Key Responsibilities
1. NLP & Machine Learning Development
- Design, develop, and optimize NLP models using transformer architectures (BERT, RoBERTa, DistilBERT, etc.) via Hugging Face.
- Pretrain and fine-tune BERT models using domain-specific corpora (e.g., maritime intelligence, OSINT data).
- Implement tasks such as:
- Named Entity Recognition (NER)
- Text classification and clustering
- Semantic search and similarity
- Event and anomaly detection
- Handle multilingual and noisy datasets with custom preprocessing and tokenization strategies.
2. Deterministic Algorithm Engineering
- Develop rule-based and deterministic pipelines for data processing, filtering, and event detection.
- Build hybrid systems combining rule-based logic with ML outputs for explainability and reliability.
- Optimize algorithms for real-time or near-real-time data ingestion and processing.
3. Data Pipeline & System Design
- Architect scalable data pipelines for ingestion, transformation, and model inference.
- Work with streaming and batch data sources (AIS, logs, APIs, OSINT feeds).
- Ensure robustness, fault tolerance, and performance optimization in pipelines.
4. Backend & API Development
- Build and maintain high-performance APIs using FastAPI for model serving and system integration.
- Develop microservices for NLP inference and algorithmic processing.
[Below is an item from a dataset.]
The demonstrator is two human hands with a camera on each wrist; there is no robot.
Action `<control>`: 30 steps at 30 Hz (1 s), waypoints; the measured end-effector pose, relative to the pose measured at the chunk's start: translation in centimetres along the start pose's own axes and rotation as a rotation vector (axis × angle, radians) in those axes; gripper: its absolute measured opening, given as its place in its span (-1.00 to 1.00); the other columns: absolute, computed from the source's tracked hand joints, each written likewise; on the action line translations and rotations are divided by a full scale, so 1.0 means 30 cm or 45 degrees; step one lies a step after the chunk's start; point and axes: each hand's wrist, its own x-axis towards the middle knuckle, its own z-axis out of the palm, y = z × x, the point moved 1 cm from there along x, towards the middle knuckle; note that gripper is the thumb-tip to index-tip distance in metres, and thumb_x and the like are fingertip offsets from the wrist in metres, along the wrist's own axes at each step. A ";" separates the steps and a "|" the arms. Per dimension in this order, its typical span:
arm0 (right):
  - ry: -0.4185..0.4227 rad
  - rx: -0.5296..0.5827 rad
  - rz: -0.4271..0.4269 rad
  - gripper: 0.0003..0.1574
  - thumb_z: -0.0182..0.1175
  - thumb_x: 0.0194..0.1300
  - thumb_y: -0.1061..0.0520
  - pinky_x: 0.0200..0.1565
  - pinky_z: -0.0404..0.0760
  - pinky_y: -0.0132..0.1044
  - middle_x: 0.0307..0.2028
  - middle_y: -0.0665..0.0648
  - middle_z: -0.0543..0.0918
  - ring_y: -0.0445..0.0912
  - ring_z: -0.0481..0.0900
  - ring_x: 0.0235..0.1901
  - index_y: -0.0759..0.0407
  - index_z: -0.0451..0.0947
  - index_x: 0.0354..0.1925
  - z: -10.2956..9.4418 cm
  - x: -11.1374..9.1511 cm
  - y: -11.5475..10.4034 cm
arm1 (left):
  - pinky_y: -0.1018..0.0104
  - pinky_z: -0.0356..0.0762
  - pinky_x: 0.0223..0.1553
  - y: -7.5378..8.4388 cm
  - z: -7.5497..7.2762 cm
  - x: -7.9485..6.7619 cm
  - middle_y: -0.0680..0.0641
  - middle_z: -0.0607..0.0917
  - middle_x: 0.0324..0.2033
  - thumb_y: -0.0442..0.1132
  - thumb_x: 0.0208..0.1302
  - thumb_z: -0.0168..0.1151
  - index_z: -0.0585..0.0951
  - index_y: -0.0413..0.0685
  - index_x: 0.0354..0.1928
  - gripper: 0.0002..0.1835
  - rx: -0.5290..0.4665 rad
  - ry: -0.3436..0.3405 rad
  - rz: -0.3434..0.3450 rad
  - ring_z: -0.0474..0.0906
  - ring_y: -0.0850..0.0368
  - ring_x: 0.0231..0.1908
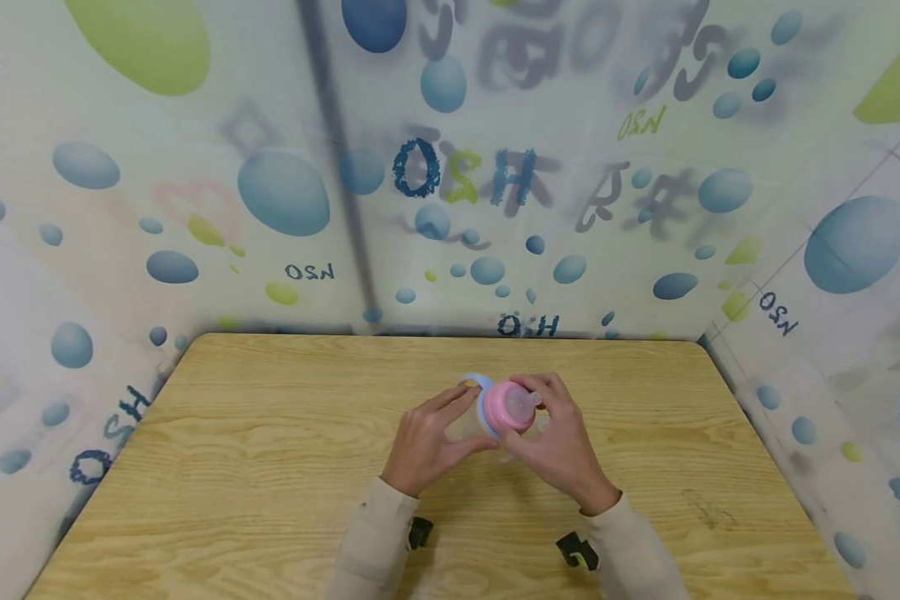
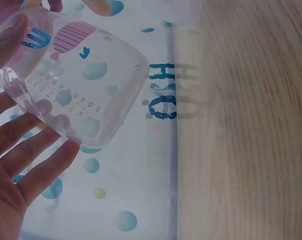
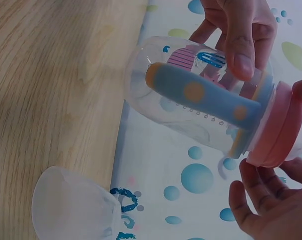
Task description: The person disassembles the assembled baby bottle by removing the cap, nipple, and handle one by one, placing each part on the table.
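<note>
Both hands hold a clear baby bottle [image 3: 165,117] tilted above the table. My left hand [image 1: 423,442] grips its body, the thumb on one side and the fingers on the other. At the bottle's top, my right hand [image 1: 558,440] holds the pink screw collar [image 1: 501,406] between thumb and fingers. A clear teat [image 1: 526,403] sticks out of the collar. Below the collar sits a light blue handle [image 3: 203,100] with orange dots, running along the bottle. Printed fish and a measuring scale show on the bottle in the left wrist view.
A translucent cap [image 3: 73,205] stands on the wooden table [image 1: 270,450], mostly hidden behind the right hand in the head view. Patterned sheets [image 1: 435,267] with blue and green ovals rise behind and beside the table. Black clips [image 1: 576,550] sit at both wrists.
</note>
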 end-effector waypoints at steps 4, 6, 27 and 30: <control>-0.038 0.010 -0.025 -0.28 0.43 0.03 0.27 -0.07 0.53 -0.11 0.07 0.06 0.50 -0.09 0.49 -0.04 0.14 0.52 0.21 -0.009 -0.001 0.004 | 0.08 0.69 -0.13 0.000 0.000 -0.001 -0.17 0.70 0.07 0.09 -0.09 0.60 0.64 -0.12 0.19 -0.23 -0.017 -0.004 0.000 0.69 -0.05 0.01; -0.058 0.025 -0.032 -0.26 0.41 0.04 0.29 -0.06 0.54 -0.11 0.09 0.07 0.49 -0.08 0.48 -0.03 0.12 0.51 0.23 -0.013 -0.002 0.006 | 0.08 0.69 -0.12 0.000 0.000 -0.001 -0.17 0.70 0.07 0.09 -0.09 0.60 0.64 -0.11 0.19 -0.23 -0.023 -0.009 -0.002 0.69 -0.05 0.00; 0.131 -0.156 0.211 -0.20 0.44 0.18 -0.07 -0.25 0.46 -0.15 -0.20 0.10 0.50 -0.09 0.47 -0.28 0.26 0.47 0.27 0.012 -0.006 -0.005 | 0.08 0.70 -0.17 -0.002 -0.002 -0.004 -0.18 0.71 0.03 0.13 -0.09 0.59 0.67 -0.13 0.14 -0.25 0.107 0.032 -0.042 0.71 -0.06 -0.06; 0.176 -0.180 0.277 -0.22 0.43 0.18 -0.15 -0.31 0.44 -0.19 -0.33 0.12 0.48 -0.09 0.44 -0.38 0.25 0.51 0.21 0.017 0.000 -0.010 | 0.09 0.70 -0.19 -0.002 0.001 -0.004 -0.16 0.71 0.03 0.13 -0.10 0.59 0.67 -0.12 0.14 -0.25 0.129 0.042 -0.055 0.71 -0.05 -0.07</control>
- Ensure secure and efficient API design with proper documentation.
5. Model Deployment & MLOps
- Deploy models in production environments using Docker and containerized workflows.
- Manage version control and collaboration using Git.
- Implement CI/CD pipelines for model and service deployment.
- Monitor model performance and implement retraining pipelines.
Required Technical Skills
Core AI/ML & NLP
- Strong experience with:
- Hugging Face Transformers
- BERT pretraining (MLM, NSP) and fine-tuning
- PyTorch (preferred) or TensorFlow
- Deep understanding of:
- Tokenization strategies (WordPiece, BPE)
- Embedding techniques and contextual representations
- Evaluation metrics (F1, precision, recall, perplexity)
Programming & Frameworks
- Python (advanced proficiency)
- FastAPI for backend/API development
- Experience with data processing libraries (Pandas, NumPy)
Deterministic Systems
- Strong foundation in algorithms and data structures
- Experience building rule-based systems and hybrid ML pipelines
DevOps & Deployment
- Git (version control, branching strategies)
- Docker (containerization and deployment)
- Basic understanding of:
- CI/CD pipelines
Data Engineering (Preferred)
- Experience with:
- Message queues (Kafka / RabbitMQ)
- Databases (PostgreSQL, Neo4j)
- Vector databases (Milvus, FAISS)
Preferred Qualifications
- Experience working with maritime, geospatial, or OSINT datasets.
- Understanding of knowledge graphs and entity linking.
- Exposure to distributed training and large-scale data processing.
- Familiarity with model optimization techniques (quantization, pruning).
What We Offer
- Opportunity to work on cutting-edge AI systems in real-world intelligence applications.
- High-impact role with ownership across the ML lifecycle.
- Collaborative and innovation-driven engineering environment.